Records contained in a dataset:
• • •

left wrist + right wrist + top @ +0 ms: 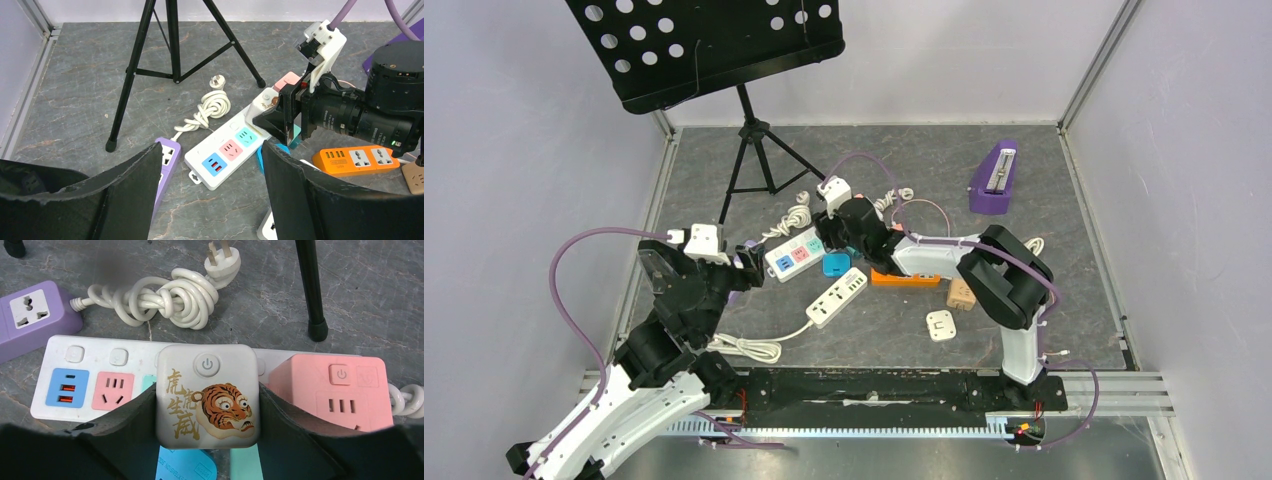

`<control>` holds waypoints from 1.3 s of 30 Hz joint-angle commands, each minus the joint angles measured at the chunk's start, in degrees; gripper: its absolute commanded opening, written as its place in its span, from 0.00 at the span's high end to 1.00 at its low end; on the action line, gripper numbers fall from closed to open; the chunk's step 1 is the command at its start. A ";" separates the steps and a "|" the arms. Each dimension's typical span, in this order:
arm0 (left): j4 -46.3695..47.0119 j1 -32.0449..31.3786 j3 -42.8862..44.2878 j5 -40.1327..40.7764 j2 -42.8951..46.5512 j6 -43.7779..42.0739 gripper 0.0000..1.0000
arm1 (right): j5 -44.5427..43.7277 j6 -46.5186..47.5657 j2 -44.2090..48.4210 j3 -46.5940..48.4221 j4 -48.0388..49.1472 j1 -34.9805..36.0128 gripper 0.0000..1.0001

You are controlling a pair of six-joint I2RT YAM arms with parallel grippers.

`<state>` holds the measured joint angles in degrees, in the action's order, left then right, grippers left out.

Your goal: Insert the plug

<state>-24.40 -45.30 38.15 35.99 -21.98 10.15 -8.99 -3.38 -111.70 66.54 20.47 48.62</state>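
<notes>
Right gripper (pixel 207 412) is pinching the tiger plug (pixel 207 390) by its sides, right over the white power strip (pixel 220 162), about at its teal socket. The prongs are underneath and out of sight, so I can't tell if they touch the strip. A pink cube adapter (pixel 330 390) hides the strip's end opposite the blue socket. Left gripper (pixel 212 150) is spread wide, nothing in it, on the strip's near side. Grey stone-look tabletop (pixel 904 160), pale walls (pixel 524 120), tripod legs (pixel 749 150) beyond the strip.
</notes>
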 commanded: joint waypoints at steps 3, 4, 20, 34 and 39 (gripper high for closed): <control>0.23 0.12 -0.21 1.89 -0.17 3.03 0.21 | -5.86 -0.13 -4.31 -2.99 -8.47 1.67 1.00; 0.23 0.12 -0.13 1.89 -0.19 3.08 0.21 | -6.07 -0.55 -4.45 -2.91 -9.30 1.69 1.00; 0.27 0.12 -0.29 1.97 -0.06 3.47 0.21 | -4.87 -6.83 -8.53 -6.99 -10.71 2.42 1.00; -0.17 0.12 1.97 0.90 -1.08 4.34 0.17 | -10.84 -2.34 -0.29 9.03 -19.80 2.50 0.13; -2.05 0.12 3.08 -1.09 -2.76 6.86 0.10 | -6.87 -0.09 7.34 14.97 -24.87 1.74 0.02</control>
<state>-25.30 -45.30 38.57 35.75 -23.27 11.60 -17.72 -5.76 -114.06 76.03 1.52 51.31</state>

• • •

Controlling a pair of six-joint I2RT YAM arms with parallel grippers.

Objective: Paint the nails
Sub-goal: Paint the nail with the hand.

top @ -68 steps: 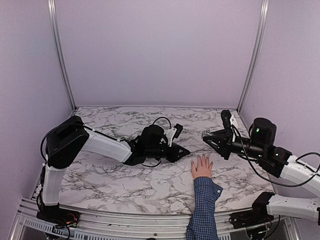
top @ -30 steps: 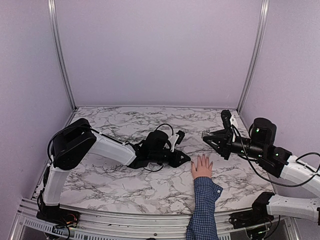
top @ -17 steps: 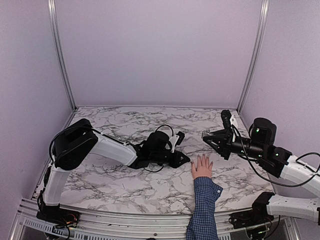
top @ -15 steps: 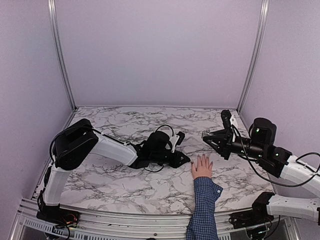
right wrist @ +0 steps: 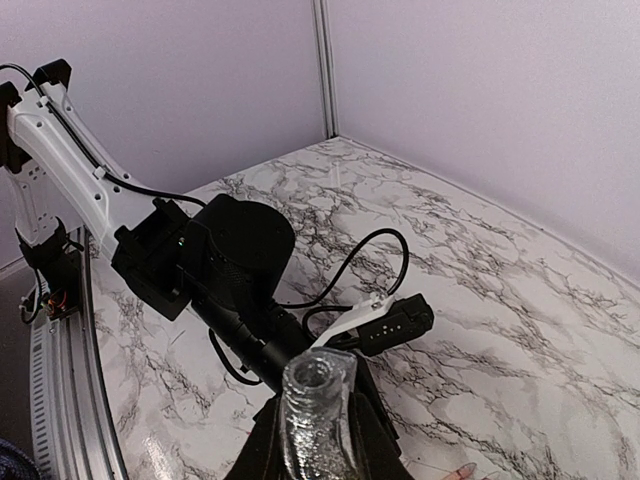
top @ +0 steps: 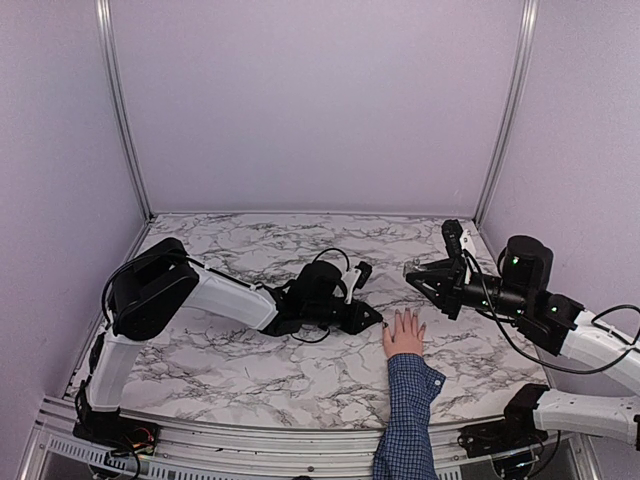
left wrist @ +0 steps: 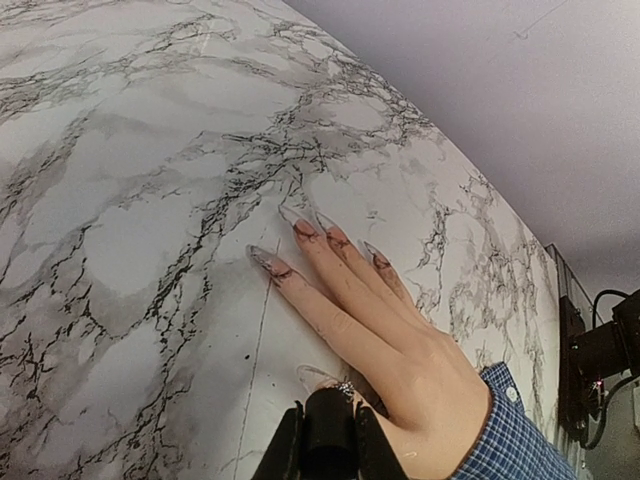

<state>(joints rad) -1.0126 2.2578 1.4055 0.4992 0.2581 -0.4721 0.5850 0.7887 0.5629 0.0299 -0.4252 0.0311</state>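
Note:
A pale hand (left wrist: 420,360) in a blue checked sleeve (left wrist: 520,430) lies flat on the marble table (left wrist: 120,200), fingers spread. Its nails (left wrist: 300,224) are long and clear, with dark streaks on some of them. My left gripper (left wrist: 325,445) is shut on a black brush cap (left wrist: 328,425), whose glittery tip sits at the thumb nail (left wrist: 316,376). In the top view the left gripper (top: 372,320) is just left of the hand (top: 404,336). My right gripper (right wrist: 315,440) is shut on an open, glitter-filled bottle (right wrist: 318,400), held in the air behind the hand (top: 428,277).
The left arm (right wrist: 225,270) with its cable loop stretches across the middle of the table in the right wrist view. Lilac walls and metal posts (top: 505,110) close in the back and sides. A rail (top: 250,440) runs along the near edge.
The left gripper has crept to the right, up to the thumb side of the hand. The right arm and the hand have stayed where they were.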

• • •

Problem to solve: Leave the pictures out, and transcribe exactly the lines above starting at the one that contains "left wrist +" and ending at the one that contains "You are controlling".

Answer to the problem:
left wrist + right wrist + top @ +0 ms: 

`<control>` holds waypoints from 1.3 s of 30 Hz joint-angle commands, each minus the joint angles measured at the chunk's start, in degrees; gripper: its absolute commanded opening, written as its place in its span, from 0.00 at the span's high end to 1.00 at its low end; on the action line, gripper numbers fall from closed to open; the chunk's step 1 is the command at its start. A ";" separates the steps and a "|" the arms. Each dimension's typical span, in this order:
arm0 (left): j4 -46.3695..47.0119 j1 -32.0449..31.3786 j3 -42.8862..44.2878 j5 -40.1327..40.7764 j2 -42.8951..46.5512 j6 -43.7779..42.0739 gripper 0.0000..1.0000
arm1 (right): j5 -44.5427..43.7277 j6 -46.5186..47.5657 j2 -44.2090..48.4210 j3 -46.5940..48.4221 j4 -48.0388..49.1472 j1 -34.9805..36.0128 gripper 0.0000..1.0001

You are controlling a pair of six-joint I2RT YAM arms with parallel grippers.

The answer has been given, and the exercise is complete.